Читаем Распутин. Анатомия мифа полностью

Они вознеслись на самый верх служебной иерархии по воле монархов и не «прошли апробацию» в салонах. «Возмездие» последовало незамедлительно. Витте много лет был мишенью самых разнузданных поношений: «вор», «мошенник», «агент еврейских банкиров», «взяточник», «масон» — таков далеко не полный набор не самых резких эпитетов, которыми главу финансового ведомства награждали в кругу родовитых и именитых.

Премьера-реформатора Столыпина тоже не жаловали. «Дурак», «тупица», «бездарность», «тайный революционер», «казнокрад» — вот лишь некоторые салонные «перлы», летевшие по адресу главы исполнительной власти на изысканных и закрытых собраниях петербургской публики.

Уж если даже личность такого государственного деятеля, как Столыпин, — дворянина, помещика, безукоризненного семьянина, состоявшего в достойном браке (его супруга происходила из высокой дворянской фамилии Нейгардтов), — если даже его дискредитировал петербургский бомонд, то нетрудно догадаться, с какой ненавистью, с каким злым остервенением воспринимали тех, кто возникал на столичном небосклоне, не имея «ни роду ни племени». Появление в царской семье друга-крестьянина уже само по себе неизбежно должно было вызвать шквал негодования. Как и в иных случаях, действительная биография тут определяющей роли не играла. О Распутине в высшем свете было «все известно» еще тогда, когда вообще известно ничего быть не могло.

Представители аристократии, уже по праву своего рождения близко стоявшие к трону, всегда имели возможность донести салонное «общественное мнение» до ушей монарха, представить на «благоусмотрение» верховного правителя заключение светских «экспертов» о деловых и нравственных качествах того или иного сановника или претендента, сообщить о его политических пристрастиях и семейной добропорядочности. Таким путем можно было воздействовать на формирование угодной точки зрения у повелителя державы.

При авторитарной системе мнение верховного носителя государственной власти имело определяющее значение в решении карьерной судьбы тех или иных лиц. Этот же субъективный фактор немало значил и в выработке государственного курса вообще. Отсюда и та исключительная роль, которая приписывалась и которую в реальности часто играли неофициальные контакты и неформальные отношения.

Разные монархи по-разному относились к салонным суждениям.

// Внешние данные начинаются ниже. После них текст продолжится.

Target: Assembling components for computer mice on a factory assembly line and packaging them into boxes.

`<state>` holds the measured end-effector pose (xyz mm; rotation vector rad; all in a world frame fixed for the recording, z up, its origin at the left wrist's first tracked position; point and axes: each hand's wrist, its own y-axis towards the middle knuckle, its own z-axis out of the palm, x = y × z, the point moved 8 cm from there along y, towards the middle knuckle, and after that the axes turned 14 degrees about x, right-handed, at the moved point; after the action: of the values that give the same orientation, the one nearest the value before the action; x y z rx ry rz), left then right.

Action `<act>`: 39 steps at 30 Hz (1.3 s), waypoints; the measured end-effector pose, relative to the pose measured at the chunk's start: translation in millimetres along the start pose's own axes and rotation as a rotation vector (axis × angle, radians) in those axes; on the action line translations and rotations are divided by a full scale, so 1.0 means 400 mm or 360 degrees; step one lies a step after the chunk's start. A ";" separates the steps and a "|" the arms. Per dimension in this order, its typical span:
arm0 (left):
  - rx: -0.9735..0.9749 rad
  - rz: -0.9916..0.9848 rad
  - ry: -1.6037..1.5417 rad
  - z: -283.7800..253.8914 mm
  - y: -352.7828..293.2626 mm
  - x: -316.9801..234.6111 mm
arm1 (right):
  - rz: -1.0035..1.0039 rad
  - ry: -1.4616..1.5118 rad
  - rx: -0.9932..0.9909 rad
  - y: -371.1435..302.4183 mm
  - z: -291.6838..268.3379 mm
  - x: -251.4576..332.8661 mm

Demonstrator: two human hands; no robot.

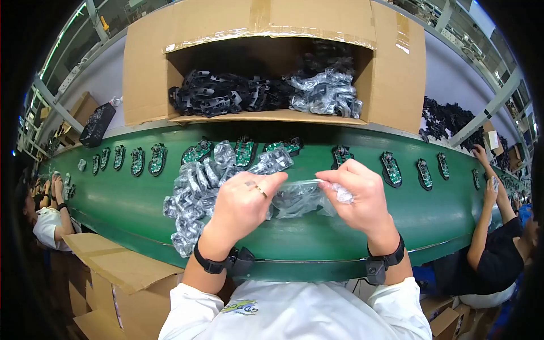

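A clear plastic bag (298, 201) is stretched between my two hands above the green belt, and something dark shows faintly through it. My left hand (242, 203) pinches the bag's upper left edge and wears a ring. At the bag's other upper corner, my right hand (361, 195) is closed on the plastic, with a crumpled wad of clear film (343, 194) against its fingers. Beside my left hand lies a heap of bagged parts (195, 187) in clear wrapping. Just beyond it are black-edged green circuit board units (245, 152).
A large cardboard box (391, 73) opens toward me behind the green belt (453, 207). Inside are loose black plastic parts (212, 102) and bagged parts (327, 93). More board units (391, 169) line the belt. Co-workers sit at both sides; an open carton (130, 266) stands at lower left.
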<state>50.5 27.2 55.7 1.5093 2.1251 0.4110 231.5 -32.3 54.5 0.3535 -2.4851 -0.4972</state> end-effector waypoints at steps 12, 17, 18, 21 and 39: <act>-0.0052 -0.0161 0.0178 0.018 0.015 0.000 | 0.0096 0.0070 -0.0081 -0.030 -0.006 -0.036; -0.0053 -0.0188 0.0144 0.023 0.020 -0.011 | 0.0131 0.0081 0.0111 -0.048 0.008 -0.060; -0.0011 -0.0161 0.0142 0.028 0.024 -0.019 | 0.0114 0.0003 0.0147 -0.049 0.011 -0.062; -0.0137 -0.0063 0.0088 0.021 0.029 -0.039 | 0.0120 0.0201 -0.0331 -0.073 -0.038 -0.035; -0.0424 -0.0193 -0.0306 0.107 0.025 0.030 | 0.0139 0.0243 -0.0398 -0.094 -0.029 -0.094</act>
<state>79.0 40.3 22.6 1.2130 1.9149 0.4650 273.7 -55.7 29.3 0.1753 -2.2483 -0.7081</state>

Одни доверяли, часто руководствовались ими, другие же воспринимали их скептически, а третьи почти всегда игнорировали. Наиболее известный случай здесь — император Александр III, никогда не поступавший в соответствии с мнением влиятельной в столице «княгини Марьи Алексеевны».

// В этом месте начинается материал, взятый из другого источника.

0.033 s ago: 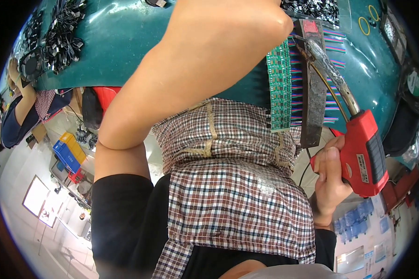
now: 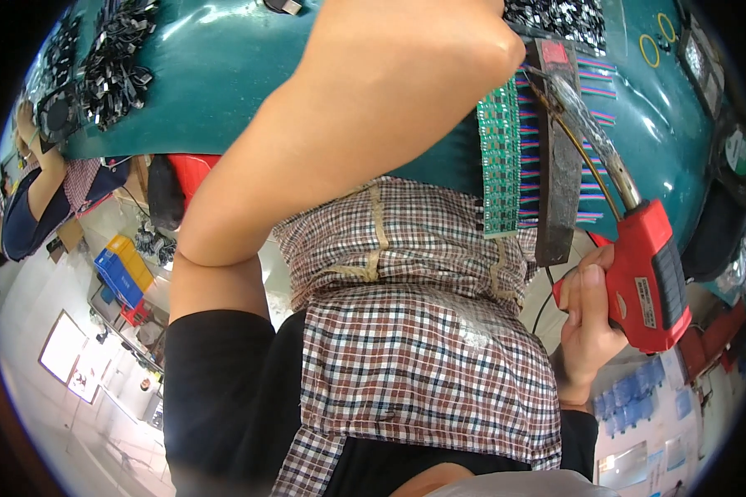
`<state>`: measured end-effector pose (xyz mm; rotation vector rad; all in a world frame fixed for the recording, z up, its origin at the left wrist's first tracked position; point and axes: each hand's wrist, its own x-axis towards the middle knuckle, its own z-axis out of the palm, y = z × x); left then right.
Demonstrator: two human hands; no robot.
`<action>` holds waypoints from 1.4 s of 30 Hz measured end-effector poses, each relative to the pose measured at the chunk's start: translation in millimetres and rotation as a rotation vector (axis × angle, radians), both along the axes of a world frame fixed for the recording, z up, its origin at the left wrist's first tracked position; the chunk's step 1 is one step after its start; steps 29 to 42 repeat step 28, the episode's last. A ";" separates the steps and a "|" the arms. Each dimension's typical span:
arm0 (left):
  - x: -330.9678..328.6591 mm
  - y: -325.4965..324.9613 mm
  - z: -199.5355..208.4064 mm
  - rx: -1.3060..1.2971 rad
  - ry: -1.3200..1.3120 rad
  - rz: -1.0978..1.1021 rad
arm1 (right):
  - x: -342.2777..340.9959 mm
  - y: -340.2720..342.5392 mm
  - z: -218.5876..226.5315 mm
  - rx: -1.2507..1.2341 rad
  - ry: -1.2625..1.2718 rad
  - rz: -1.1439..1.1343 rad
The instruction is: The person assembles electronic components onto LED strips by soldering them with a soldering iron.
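Note:
My right hand (image 2: pixel 590 311) is wrapped round the red grip of a soldering gun (image 2: pixel 648 277). Its metal barrel and thin brass-coloured feed tube slant up and left, with the tip close to my left hand. My left hand (image 2: pixel 439 37) is bent over the top end of a strip of green circuit boards (image 2: pixel 499 166). It looks closed, but its fingertips and anything in them are hidden behind its back. Coloured wires (image 2: pixel 529 157) run from the boards' right edge under a long dark bar (image 2: pixel 558 166) and stick out beyond it.
Bundles of black cables with plugs (image 2: pixel 116 66) lie on the green table mat (image 2: pixel 224 91) at the far left, and more small black parts (image 2: pixel 555 23) at the top. Yellow rings (image 2: pixel 649 51) lie at the right. Another person's arm (image 2: pixel 46 170) reaches to the table at the left.

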<state>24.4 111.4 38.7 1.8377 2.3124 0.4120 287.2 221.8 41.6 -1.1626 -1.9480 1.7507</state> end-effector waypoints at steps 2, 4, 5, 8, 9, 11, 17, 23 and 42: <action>1.7 -1.3 -7.8 -0.012 0.002 0.008 | -1.6 -2.5 1.5 -0.022 -0.003 -0.087; 9.3 -2.0 -38.2 0.354 0.223 0.080 | 5.0 2.6 0.0 -0.015 0.003 -0.015; 10.1 1.4 -42.0 0.319 0.266 0.076 | 7.7 5.3 -0.5 -0.005 -0.003 0.011; 20.3 -2.6 -27.9 0.145 0.183 0.129 | 9.0 6.9 -2.0 0.009 0.038 -0.004; 21.8 -3.0 -28.7 0.131 0.153 0.144 | 6.5 6.7 -2.4 0.013 0.059 -0.004; 26.8 -4.1 -40.9 0.247 0.146 0.174 | 6.0 7.5 -2.6 0.017 0.070 0.000; 16.6 -19.5 -33.5 0.430 0.142 0.318 | 7.4 7.9 -2.9 0.015 0.082 -0.056; -22.6 -29.6 -15.6 0.182 0.109 0.860 | 8.4 9.9 -3.9 0.013 0.082 -0.035; -26.4 -55.3 -16.3 0.089 -0.217 0.885 | 10.4 9.7 -4.0 -0.034 0.108 -0.047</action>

В начале XX века положение стало меняться. После преобразований государственного управления в 1905–1906 годах, после появления выборного законодательного органа — Государственной думы, после смягчения цензурных ограничений появились общероссийские центры формирования общественного мнения и публичные трибуны для его оглашения: парламент и независимая от правительства пресса.

Однако и в новых общественных условиях все, что касалось придворного мира, что напрямую замыкалось на высшие коридоры власти, — все это оставалось уделом петербургского света. Он нераздельно владел одной, но очень важной привилегией: хранить информацию об истинных и мнимых «закулисных тайнах» императорского двора. Только здесь можно было найти сведущих «экскурсоводов» по закрытым от публики лабиринтам царских апартаментов. Их и находили: дипломаты, журналисты, лидеры политических течений и партий, громкоголосые «Цицероны» из стен Таврического дворца, где заседала Государственная дума.

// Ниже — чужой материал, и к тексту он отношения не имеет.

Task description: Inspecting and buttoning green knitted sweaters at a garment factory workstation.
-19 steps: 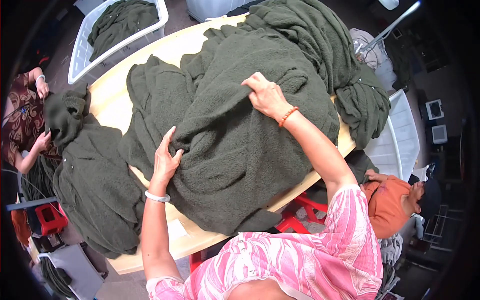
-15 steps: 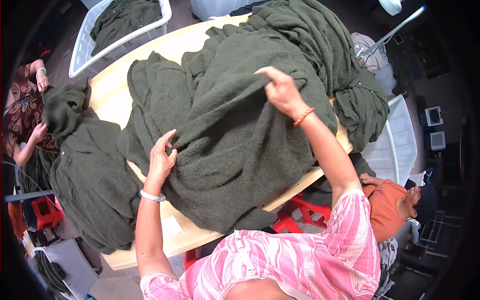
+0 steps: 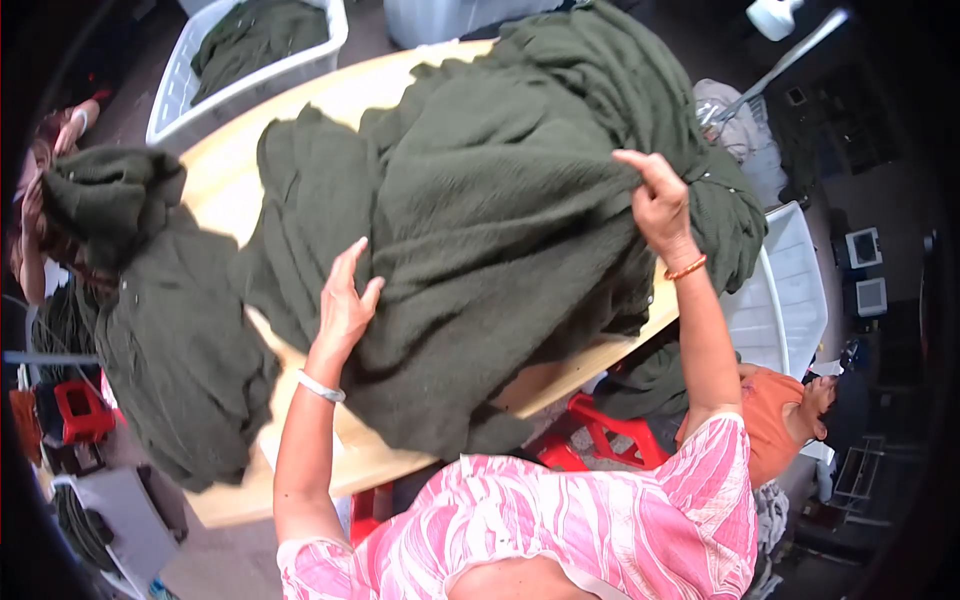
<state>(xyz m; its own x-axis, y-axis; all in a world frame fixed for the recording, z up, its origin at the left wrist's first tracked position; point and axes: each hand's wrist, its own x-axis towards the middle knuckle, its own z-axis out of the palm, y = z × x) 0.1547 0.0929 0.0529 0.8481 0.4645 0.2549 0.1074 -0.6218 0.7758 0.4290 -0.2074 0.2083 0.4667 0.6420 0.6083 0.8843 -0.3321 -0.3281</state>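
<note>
A dark green knitted garment (image 3: pixel 500 230) spreads over the table in loose folds before me. My right hand (image 3: pixel 662 200) pinches its edge at the right and draws the cloth taut across to the left. My left hand (image 3: pixel 348 298) lies at the garment's left part, thumb apart from the stretched fingers, with no cloth visibly gripped. More dark green knitwear (image 3: pixel 620 70) is heaped at the far right of the table, its lower folds hanging past the edge. Another dark green piece (image 3: pixel 185 340) drapes over the table's left end, and a co-worker's hands (image 3: pixel 70 130) are at its far side.
The pale wooden table (image 3: pixel 225 180) slants across the view. A white bin (image 3: pixel 160 120) of green knitwear stands beyond it; another white bin (image 3: pixel 800 280) is at the right. Red stools (image 3: pixel 600 430) stand below the near edge. A person in orange (image 3: pixel 765 415) sits at the right.
My right hand has moved right and slightly down, pulling the garment's edge with it. My left hand has shifted a little right and up. At the left, the co-worker has raised the other green piece.
</note>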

Столичный салонно-имиджмейкерский мир редко бывал монолитным. Существовали отдельные фракции, «партии», имевшие разных протеже, отчего постоянно возникали трения, конкуренция, взаимное шельмование. «Битвы» в этой замкнутой среде, по сути дела, никогда не прекращались. Лишь иногда наступало затишье, заключались негласные перемирия, и все объединялись перед лицом общего врага. Так получилось в истории с Распутиным, который в последний период монархии сделал единомышленниками и «партнерами по борьбе» людей, которые до того не только в гости друг к другу не ходили, но порой и не раскланивались при нечаянных встречах.

Салонный Петербург-Петроград не мог спокойно принять необычное: какой-то неграмотный, необразованный мужик оказался другом царской семьи; его принимает в интимной обстановке коронованный правитель, удостаивая чести, которой не имели именитые и родовитые.

О близости к царям грезили, симпатий монарха добивались и домогались даже те, кто по древности рода и по заслугам своих предков обладал, как казалось, полным правом претендовать на особое расположение. Когда выяснилось, что вожделенное расположение получил какой-то темный мужик, эта необычность родовую спесь обидела смертельно. Конкретные обстоятельства, так сказать реальная фактура общения царя с мужиком, мало интересовали. Шокировал сам факт.